El
creador de Facebook tiene 23 años y vive en un pequeño apartamento en Palo Alto
(California). Duerme en un colchón que tiene en el suelo. O eso asegura. Lo que
no sé es si guarda en él su fortuna estimada en más de 1000 millones de
dólares. Lo lanzó –Facebook, no el colchón- en 2004 mientras estudiaba Informática
en Harvard con la idea de crear una pequeña red social dentro de la propia
universidad. Al mes, dos tercios de sus estudiantes se habían registrado. Poco
después la red había crecido hasta los casi 500 millones de usuarios en todo el
mundo.
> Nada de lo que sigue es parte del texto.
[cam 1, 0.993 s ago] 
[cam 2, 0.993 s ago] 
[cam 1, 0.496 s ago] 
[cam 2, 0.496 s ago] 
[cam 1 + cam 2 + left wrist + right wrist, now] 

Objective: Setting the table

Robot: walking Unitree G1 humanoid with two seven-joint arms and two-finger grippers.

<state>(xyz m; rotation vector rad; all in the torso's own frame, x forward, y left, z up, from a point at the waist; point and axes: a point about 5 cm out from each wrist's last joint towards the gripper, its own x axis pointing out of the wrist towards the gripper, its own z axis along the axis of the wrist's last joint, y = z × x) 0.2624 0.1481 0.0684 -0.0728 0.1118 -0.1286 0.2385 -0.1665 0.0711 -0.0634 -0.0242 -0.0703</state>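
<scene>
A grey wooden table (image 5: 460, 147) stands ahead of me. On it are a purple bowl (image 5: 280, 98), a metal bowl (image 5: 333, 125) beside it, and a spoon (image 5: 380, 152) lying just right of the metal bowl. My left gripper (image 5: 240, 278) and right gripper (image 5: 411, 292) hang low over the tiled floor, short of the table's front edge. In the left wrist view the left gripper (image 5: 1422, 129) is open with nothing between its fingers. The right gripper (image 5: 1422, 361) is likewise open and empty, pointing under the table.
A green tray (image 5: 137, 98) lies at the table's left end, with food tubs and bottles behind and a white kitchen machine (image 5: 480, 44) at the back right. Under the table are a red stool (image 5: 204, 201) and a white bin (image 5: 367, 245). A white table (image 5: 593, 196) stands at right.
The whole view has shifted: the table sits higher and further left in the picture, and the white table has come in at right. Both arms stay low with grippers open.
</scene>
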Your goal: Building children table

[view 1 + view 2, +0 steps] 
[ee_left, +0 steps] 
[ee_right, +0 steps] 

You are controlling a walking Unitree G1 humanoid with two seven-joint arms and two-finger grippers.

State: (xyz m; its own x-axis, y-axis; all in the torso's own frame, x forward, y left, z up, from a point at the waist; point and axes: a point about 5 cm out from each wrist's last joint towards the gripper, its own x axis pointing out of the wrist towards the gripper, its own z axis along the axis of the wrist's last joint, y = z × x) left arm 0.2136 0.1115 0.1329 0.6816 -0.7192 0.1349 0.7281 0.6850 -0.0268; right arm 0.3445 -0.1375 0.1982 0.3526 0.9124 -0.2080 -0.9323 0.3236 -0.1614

Millonario por casualidad o no tanto si nos preguntamos por las causas
de tan rotundo éxito. Su esencia no es otra que ofrecernos la posibilidad de
explotar una de las peculiaridades más evidentes e incuestionables del ser
humano: la curiosidad. Podemos saber dónde va el vecino de vacaciones, que le
inquieta a que dedica el tiempo libre y en qué lugar se enamoró de ella y
cuándo y por culpa de quien se desenamoró. Podemos tener un millón de amigos y
así más fuerte poder cantar. Podemos cuidar de una granja y convertirla en
Falcon Crest. En esos campos virtuales podemos robarles
tomates a los amigos despistados y luego venderlos. Eso sí, la pasta es para
Mark Zuckerberg, que asi se llama el creador del monstruo cibernético. Nuestra
lista de amigos puede crecer hasta el infinito y más allá por aquello de que
las amigas de mis amigos son mis amigas. Podemos sentirnos bien al ver las
fotos de los compañeros del cole pensando que están mayores porque nosotros no
hemos envejecido, no, solo nos hemos adaptado al tiempo. Las posibilidades del
“caralibro” son infinitas. Casi tanto como lo es la vulgarización de nuestra
especie. Internet ha terminado por convertirse en la mejor forma de explotar el
lado oscuro del hombre. Ya nadie busca información sobre un cuadro o una
catedral, o si lo hace es después de comprobar que está haciendo cada uno de
sus agregados de su red social. En fin, es nuestra naturaleza y peor aún que
criticarla seria no aceptarla. Ser como se es no significa que nos guste serlo,
solo significa que aún no estamos del todo preparados para vestirnos de
naranja, raparnos la cabeza y vivir en un pequeño templo a 4000 metros de
altitud en las laderas del Himalaya.